Second, the failure operation priority selection

For any operation, the system is divided into two cases of success and failure. In most cases, in order to collect information that the user has illegally accessed, it is only necessary to have the system log the failure event. For example, a user can only read-only access to a shared file. At this point the administrator can set a secure access policy for this file. This information is recorded when the user attempts to change this file. For other operations, such as normal access, the relevant information will not be recorded. This can also greatly reduce the security audit record. Therefore, the author suggests that in general, as long as the failure event is enabled. It is considered to enable simultaneous event logging at the same time if it does not meet the demand. At this time, the information of legally accessing files by some legitimate users will also be recorded. At this time, it should be noted that the content in the security log may be multiplied. In the Windows 7 operating system, you can filter the contents of the log by brushing. For example, you can press the “Failure Event” to let the system only list those failed records to reduce the system administrator's reading.

Third, how to use the honey strategy to collect information about illegal visitors?

In practice, system administrators can also use some "honey sugar strategy" to collect illegal visitors. Information. What is the honey strategy (honeypot strategy)? In fact, it is to put some honey on the network, attract some bees who want to steal honey, and record their information. For example, you can set some seemingly important files on the shared files on the network. Then set up an audit access policy on these files. In this way, it is possible to successfully collect illegal intruders who are not well-intentioned. However, this obedience information is often not used as evidence. It can only be used as a measure of access. That is, the system administrator can use this means to determine whether there are some “uneasy elements” in the enterprise network, always trying to access some unauthorized files, or to perform unauthorized operations on certain files, such as malicious changes or deletions. Files and so on. Knowing ourselves and knowing each other can only buy a hundred wins. After collecting this information, the system administrator can take the corresponding measures. Such as to strengthen the monitoring of this user, or check whether the user's host has become someone else's broiler and so on. In short, system administrators can use this mechanism to successfully identify internal or external illegal visitors to prevent them from making more serious damage.

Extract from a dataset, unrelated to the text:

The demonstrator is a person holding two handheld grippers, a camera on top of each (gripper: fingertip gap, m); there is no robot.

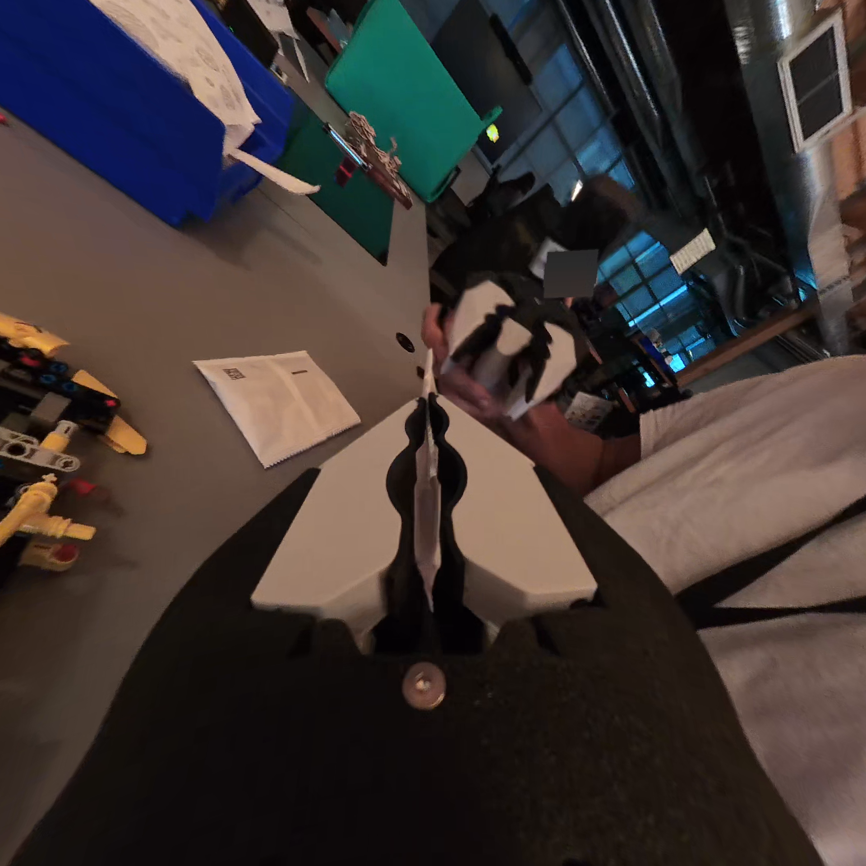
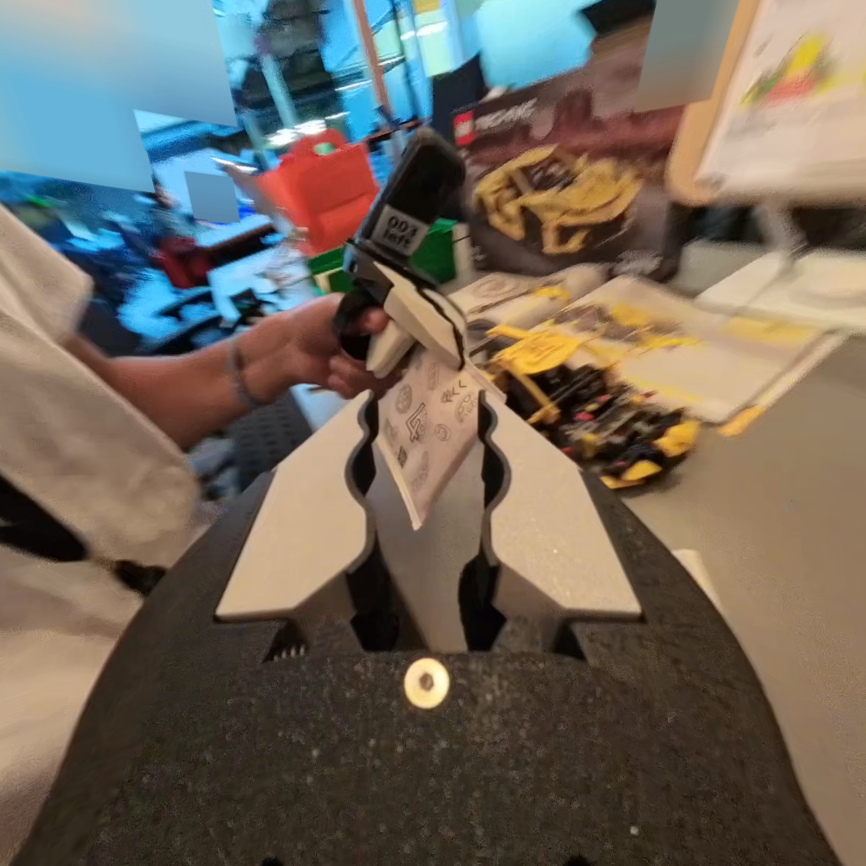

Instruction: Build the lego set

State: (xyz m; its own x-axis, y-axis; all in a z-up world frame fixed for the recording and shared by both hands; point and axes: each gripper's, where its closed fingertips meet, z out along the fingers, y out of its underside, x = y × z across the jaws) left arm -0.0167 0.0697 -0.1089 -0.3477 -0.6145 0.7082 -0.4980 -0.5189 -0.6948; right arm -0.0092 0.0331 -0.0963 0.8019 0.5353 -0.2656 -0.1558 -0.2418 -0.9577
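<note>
Lego bag (image 2: 429, 440) | left gripper (image 1: 427, 403) jaws clamped on it, raised | right gripper (image 2: 427, 407) jaws apart around it

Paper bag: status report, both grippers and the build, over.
Left gripper shut on paper bag, held up off the table. Right gripper open, jaws either side of the bag. Yellow lego model on table, untouched. Nothing between.

Grey-white fingers (image 2: 304, 525) w/ wavy black pads, black base, silver screw (image 2: 426, 682), white tee (image 1: 731, 468).
</note>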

Fourth, note that file replacement does not affect the original audit access policy

For example: there is a picture file called capture, which sets a file level security audit access for it, not in Set any security audit access policy on its folder “New Folder". At this point, if I copy an identical file (the same file name and no security audit access policy is set) to this folder, overwrite the original file. Note that this will not set any security audit access policy at this time. After the file is copied, the original file will be overwritten by the same name. However, at this time, the security audit access policy is transferred to the newly copied file. In other words, the new file now has security audit access to the file that was originally overwritten. This is a very strange phenomenon, and the author is also unintentionally discovered. I don't know if this is a vulnerability in the Windows 7 operating system, or is it deliberately set up? This is to be explained by the developers of the Microsoft operating system.

In fact, the file access audit strategy of Win 7 system is these four aspects. Let's take a look at the growth and see it, maybe it will help you someday.